Batch normalization in tensorflow: variables and performance

I would like to add conditional operations on the variables of a batch normalization layer. Specifically, train in float, then quantize in a fine-tuning secondary training phase. For this, I want to add a tf.cond operation on the variables (scale, shift and exp moving averages of mean and var).

I replaced the tf.layers.batch_normalization with a batchnorm layer I wrote (see below).

This function works perfectly (i.e. I get the same metrics with both functions), and I can add whatever pipeline to the variables (before the batchnorm operation). The problem is that the performance (runtime) dropped dramatically (i.e. there's a x2 factor by simply replacing the layers.batchnorm with my own function, as written below).

def batchnorm(self, x, name, epsilon=0.001, decay=0.99):
    epsilon = tf.to_float(epsilon)
    decay = tf.to_float(decay)
    with tf.variable_scope(name):
        shape = x.get_shape().as_list()
        channels_num = shape[3]
        # scale factor
        gamma = tf.get_variable("gamma", shape=[channels_num], initializer=tf.constant_initializer(1.0), trainable=True)
        # shift value
        beta = tf.get_variable("beta", shape=[channels_num], initializer=tf.constant_initializer(0.0), trainable=True)
        moving_mean = tf.get_variable("moving_mean", channels_num, initializer=tf.constant_initializer(0.0), trainable=False)
        moving_var = tf.get_variable("moving_var", channels_num, initializer=tf.constant_initializer(1.0), trainable=False)
        batch_mean, batch_var = tf.nn.moments(x, axes=[0, 1, 2]) # per channel

        update_mean = moving_mean.assign((decay * moving_mean) + ((1. - decay) * batch_mean))
        update_var = moving_var.assign((decay * moving_var) + ((1. - decay) * batch_var))

        tf.add_to_collection(tf.GraphKeys.UPDATE_OPS, update_mean)
        tf.add_to_collection(tf.GraphKeys.UPDATE_OPS, update_var)

        bn_mean = tf.cond(self.is_training, lambda: tf.identity(batch_mean), lambda: tf.identity(moving_mean))
        bn_var = tf.cond(self.is_training, lambda: tf.identity(batch_var), lambda: tf.identity(moving_var))

        with tf.variable_scope(name + "_batchnorm_op"):
            inv = tf.math.rsqrt(bn_var + epsilon)
            inv *= gamma
            output = ((x*inv) - (bn_mean*inv)) + beta

    return output

I would appreciate help in any of the following questions:

Any ideas on how to improve the performance (reduce runtime) of my solution?
Is it possible to add my own operators to the variables pipeline of layers.batchnorm before the batchnorm operation?
Any other solution to the same problem?

Solution

tf.nn.fused_batch_norm is optimized and did the trick.

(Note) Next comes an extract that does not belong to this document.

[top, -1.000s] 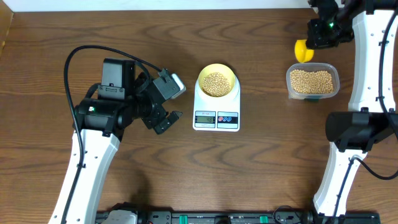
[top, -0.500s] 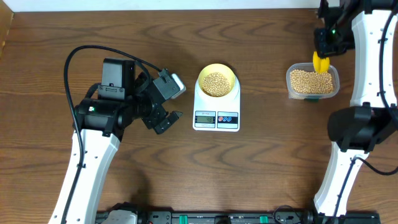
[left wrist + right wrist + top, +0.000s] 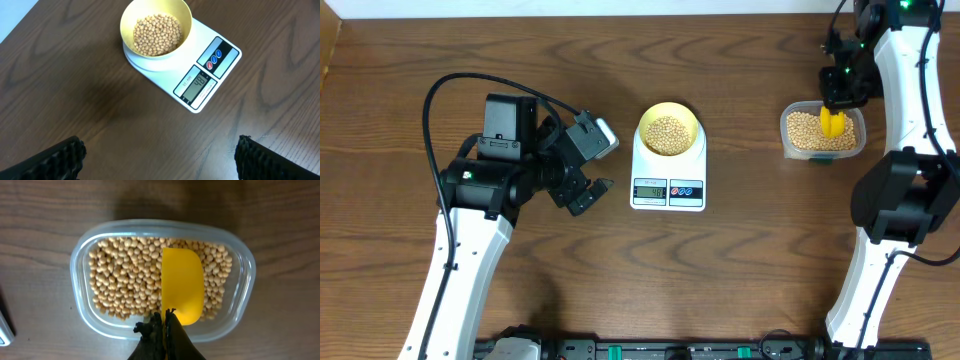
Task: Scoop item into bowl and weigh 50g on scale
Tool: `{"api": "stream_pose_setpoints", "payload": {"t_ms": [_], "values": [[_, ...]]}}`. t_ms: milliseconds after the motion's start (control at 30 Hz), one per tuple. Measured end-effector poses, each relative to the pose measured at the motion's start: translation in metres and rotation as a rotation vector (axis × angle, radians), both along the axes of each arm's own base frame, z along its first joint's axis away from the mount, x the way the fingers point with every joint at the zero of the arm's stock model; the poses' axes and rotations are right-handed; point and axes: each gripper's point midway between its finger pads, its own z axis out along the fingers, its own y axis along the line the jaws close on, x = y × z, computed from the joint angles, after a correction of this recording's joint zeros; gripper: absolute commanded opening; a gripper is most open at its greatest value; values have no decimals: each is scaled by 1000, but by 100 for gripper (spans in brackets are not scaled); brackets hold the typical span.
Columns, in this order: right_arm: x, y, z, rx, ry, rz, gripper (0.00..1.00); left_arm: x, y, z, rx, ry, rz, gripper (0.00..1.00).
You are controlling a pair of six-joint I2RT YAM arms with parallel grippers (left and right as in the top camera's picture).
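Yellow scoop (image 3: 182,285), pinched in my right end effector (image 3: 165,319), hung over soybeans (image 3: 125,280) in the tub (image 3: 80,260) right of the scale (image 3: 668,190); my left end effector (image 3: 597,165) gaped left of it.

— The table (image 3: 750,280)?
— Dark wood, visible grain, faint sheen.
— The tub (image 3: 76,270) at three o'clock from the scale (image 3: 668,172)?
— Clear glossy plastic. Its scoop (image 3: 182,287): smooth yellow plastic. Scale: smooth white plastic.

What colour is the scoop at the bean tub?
Bright yellow. The scoop shows best in the right wrist view, against the tan beans in the clear tub.
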Motion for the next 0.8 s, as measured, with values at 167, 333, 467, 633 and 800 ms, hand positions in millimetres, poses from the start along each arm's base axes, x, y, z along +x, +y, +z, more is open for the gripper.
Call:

I had to create two subgraphs, one per mode, since fused_batch_norm's interface does not take a conditional training/test mode (is_training is bool and not a tensor, so it's graph is not conditional). I added the condition after (see below). However, even with the two subgraphs, this has about the same runtime of tf.layers.batch_normalization.

Here's the final solution (I'd still appreciate any comment or advice for improvements):

def batchnorm(self, x, name, epsilon=0.001, decay=0.99):
    with tf.variable_scope(name):
        shape = x.get_shape().as_list()
        channels_num = shape[3]
        # scale factor
        gamma = tf.get_variable("gamma", shape=[channels_num], initializer=tf.constant_initializer(1.0), trainable=True)
        # shift value
        beta = tf.get_variable("beta", shape=[channels_num], initializer=tf.constant_initializer(0.0), trainable=True)
        moving_mean = tf.get_variable("moving_mean", channels_num, initializer=tf.constant_initializer(0.0), trainable=False)
        moving_var = tf.get_variable("moving_var", channels_num, initializer=tf.constant_initializer(1.0), trainable=False)

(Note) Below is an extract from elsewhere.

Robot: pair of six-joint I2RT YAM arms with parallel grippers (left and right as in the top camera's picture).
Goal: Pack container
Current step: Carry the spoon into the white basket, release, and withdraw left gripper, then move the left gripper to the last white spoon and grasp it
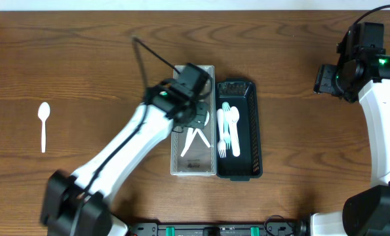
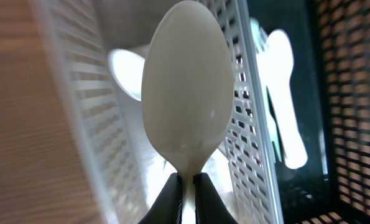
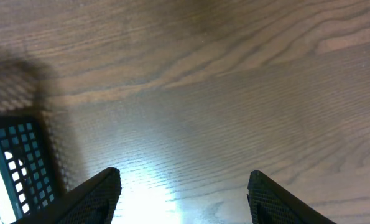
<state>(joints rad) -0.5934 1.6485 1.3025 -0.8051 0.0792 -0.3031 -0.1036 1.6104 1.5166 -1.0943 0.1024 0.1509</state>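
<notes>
i read this as the placing step of the packing. my left gripper (image 2: pixel 186 186) is pinched shut on the neck of a white spoon (image 2: pixel 186 81), bowl pointing away from the wrist, and it hangs over the white basket (image 2: pixel 73 130), between its long walls as far as the left wrist view shows. the next move, as i judge it, calls for lowering a little so the spoon lies along the basket's length. then the jaws should open and lift straight out, without catching the perforated wall or dragging the pieces underneath. i cannot tell from these views how far above the basket floor the spoon is, so i would go down slowly. in the overhead view the white basket holds a couple of thin white utensils (image 1: pixel 196 139) crossed over each other and partly hidden by the arm; what kind they are i cannot make out. the black basket (image 1: pixel 239 172) stands just beside it, edge to edge as far as i can see, and holds white cutlery (image 1: pixel 229 130) lying lengthwise, a fork among it. one loose spoon (image 1: pixel 44 123) lies well apart on the table (image 1: pixel 312 164), out on the left, so i judge the packing unfinished, with that one to fetch after this. my right gripper (image 3: pixel 183 190) is spread wide and holds nothing, over bare wood beyond the black basket and well away from the work.
</notes>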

        (output_train, batch_mean, batch_var) = tf.nn.fused_batch_norm(x,
                                                                 gamma,
                                                                 beta,  # pylint: disable=invalid-name
                                                                 mean=None,
                                                                 variance=None,
                                                                 epsilon=epsilon,
                                                                 data_format="NHWC",
                                                                 is_training=True,
                                                                 name="_batchnorm_op")
        (output_test, _, _) = tf.nn.fused_batch_norm(x,
                                                     gamma,
                                                     beta,  # pylint: disable=invalid-name
                                                     mean=moving_mean,
                                                     variance=moving_var,
                                                     epsilon=epsilon,
                                                     data_format="NHWC",
                                                     is_training=False,
                                                     name="_batchnorm_op")

        output = tf.cond(self.is_training, lambda: tf.identity(output_train), lambda: tf.identity(output_test))

        update_mean = moving_mean.assign((decay * moving_mean) + ((1. - decay) * batch_mean))
        update_var = moving_var.assign((decay * moving_var) + ((1. - decay) * batch_var))
        tf.add_to_collection(tf.GraphKeys.UPDATE_OPS, update_mean)
        tf.add_to_collection(tf.GraphKeys.UPDATE_OPS, update_var)

    return output